For the primary kernel except for remembering it's final cpu register state as it dies it does nothing except jump to the crash recover kernel. All of the interesting information will be exported to user space.

/sbin/kexec is the glue that fills in the cracks. While the primary kernel is in a sane state it sets everything up including finding out which memory areas need to be looked at. And it stashes it all in a reserved area of memory, that has never been the target of DMA transfers.

The goal is to reduce the dependencies as much as possible. So an old stable kernel can take a crash dump of a new buggy kernel. And so that you don't have to be running the latest and greatest user space simply to set everything up. Although it is still better to require a user-space upgrade to cope with new kernels than to require the crash capture kernel+initrd to be upgraded.

2. New scrubd Page Zeroing Daemon

21 Jan 2005 - 8 Feb 2005 (38 posts) Archive Link: "A scrub daemon (prezeroing)"

Topics: FS: sysfs, SMP

People: Christoph LameterAndrea ArcangeliAndrew Morton

Christoph Lameter posted a patch that "Adds management of ZEROED and NOT_ZEROED pages and a background daemon called scrubd." He went on:

scrubd is disabled by default but can be enabled by writing an order number to /proc/sys/vm/scrub_start. If a page is coalesced of that order or higher then the scrub daemon will start zeroing until all pages of order /proc/sys/vm/scrub_stop and higher are zeroed and then go back to sleep.

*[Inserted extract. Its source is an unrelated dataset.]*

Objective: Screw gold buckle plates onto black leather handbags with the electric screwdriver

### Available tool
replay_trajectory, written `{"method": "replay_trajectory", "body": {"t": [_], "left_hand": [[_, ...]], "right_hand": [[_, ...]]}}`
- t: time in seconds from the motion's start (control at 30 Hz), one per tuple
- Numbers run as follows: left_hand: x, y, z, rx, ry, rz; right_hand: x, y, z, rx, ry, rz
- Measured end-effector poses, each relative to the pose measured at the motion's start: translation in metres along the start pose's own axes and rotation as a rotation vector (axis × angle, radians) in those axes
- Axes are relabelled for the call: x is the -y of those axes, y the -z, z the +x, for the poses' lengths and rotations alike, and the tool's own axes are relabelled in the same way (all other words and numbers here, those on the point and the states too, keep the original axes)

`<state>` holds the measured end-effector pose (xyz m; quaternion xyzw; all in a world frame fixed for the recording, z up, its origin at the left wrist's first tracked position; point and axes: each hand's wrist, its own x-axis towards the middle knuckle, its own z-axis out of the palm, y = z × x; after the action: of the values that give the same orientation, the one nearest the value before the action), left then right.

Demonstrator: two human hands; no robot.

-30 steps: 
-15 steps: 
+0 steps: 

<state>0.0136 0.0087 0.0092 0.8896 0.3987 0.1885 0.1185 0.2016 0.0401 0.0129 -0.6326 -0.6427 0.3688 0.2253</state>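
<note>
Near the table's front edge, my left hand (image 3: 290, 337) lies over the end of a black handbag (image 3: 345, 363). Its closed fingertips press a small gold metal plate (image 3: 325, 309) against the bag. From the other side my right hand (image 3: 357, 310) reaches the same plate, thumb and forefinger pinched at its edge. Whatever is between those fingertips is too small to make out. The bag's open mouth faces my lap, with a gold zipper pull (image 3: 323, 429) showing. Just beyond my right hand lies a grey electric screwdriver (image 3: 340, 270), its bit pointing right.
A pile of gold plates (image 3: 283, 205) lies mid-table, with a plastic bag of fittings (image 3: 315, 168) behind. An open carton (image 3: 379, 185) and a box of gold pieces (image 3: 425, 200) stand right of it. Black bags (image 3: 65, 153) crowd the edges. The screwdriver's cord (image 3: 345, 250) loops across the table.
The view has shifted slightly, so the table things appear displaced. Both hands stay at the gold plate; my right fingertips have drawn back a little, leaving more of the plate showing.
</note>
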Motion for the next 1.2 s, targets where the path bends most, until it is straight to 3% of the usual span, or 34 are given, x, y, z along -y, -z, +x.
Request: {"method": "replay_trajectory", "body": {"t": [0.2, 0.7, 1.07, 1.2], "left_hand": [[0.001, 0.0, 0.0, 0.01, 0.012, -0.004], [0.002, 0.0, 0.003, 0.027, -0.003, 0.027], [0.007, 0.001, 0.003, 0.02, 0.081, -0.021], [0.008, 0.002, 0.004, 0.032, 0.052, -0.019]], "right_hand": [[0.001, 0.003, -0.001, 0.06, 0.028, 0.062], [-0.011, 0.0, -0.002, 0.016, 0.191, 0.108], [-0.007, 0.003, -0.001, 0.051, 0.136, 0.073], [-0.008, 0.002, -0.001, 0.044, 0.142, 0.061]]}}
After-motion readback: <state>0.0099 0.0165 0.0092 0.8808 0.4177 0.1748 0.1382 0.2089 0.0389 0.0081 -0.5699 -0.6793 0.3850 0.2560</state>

In an SMP environment the scrub daemon is typically running on the most idle cpu. Thus a single threaded application running on one cpu may have the other cpu zeroing pages for it etc. The scrub daemon is hardly noticable and usually finished zeroing quickly since most processors are optimized for linear memory filling.

Note that this patch does not depend on any other patches but other patches would improve what scrubd does. The extension of clear_pages by an order parameter would increase the speed of zeroing and the patch introducing alloc_zeroed_user_highpage is necessary for user pages to be allocated from the pool of zeroed pages.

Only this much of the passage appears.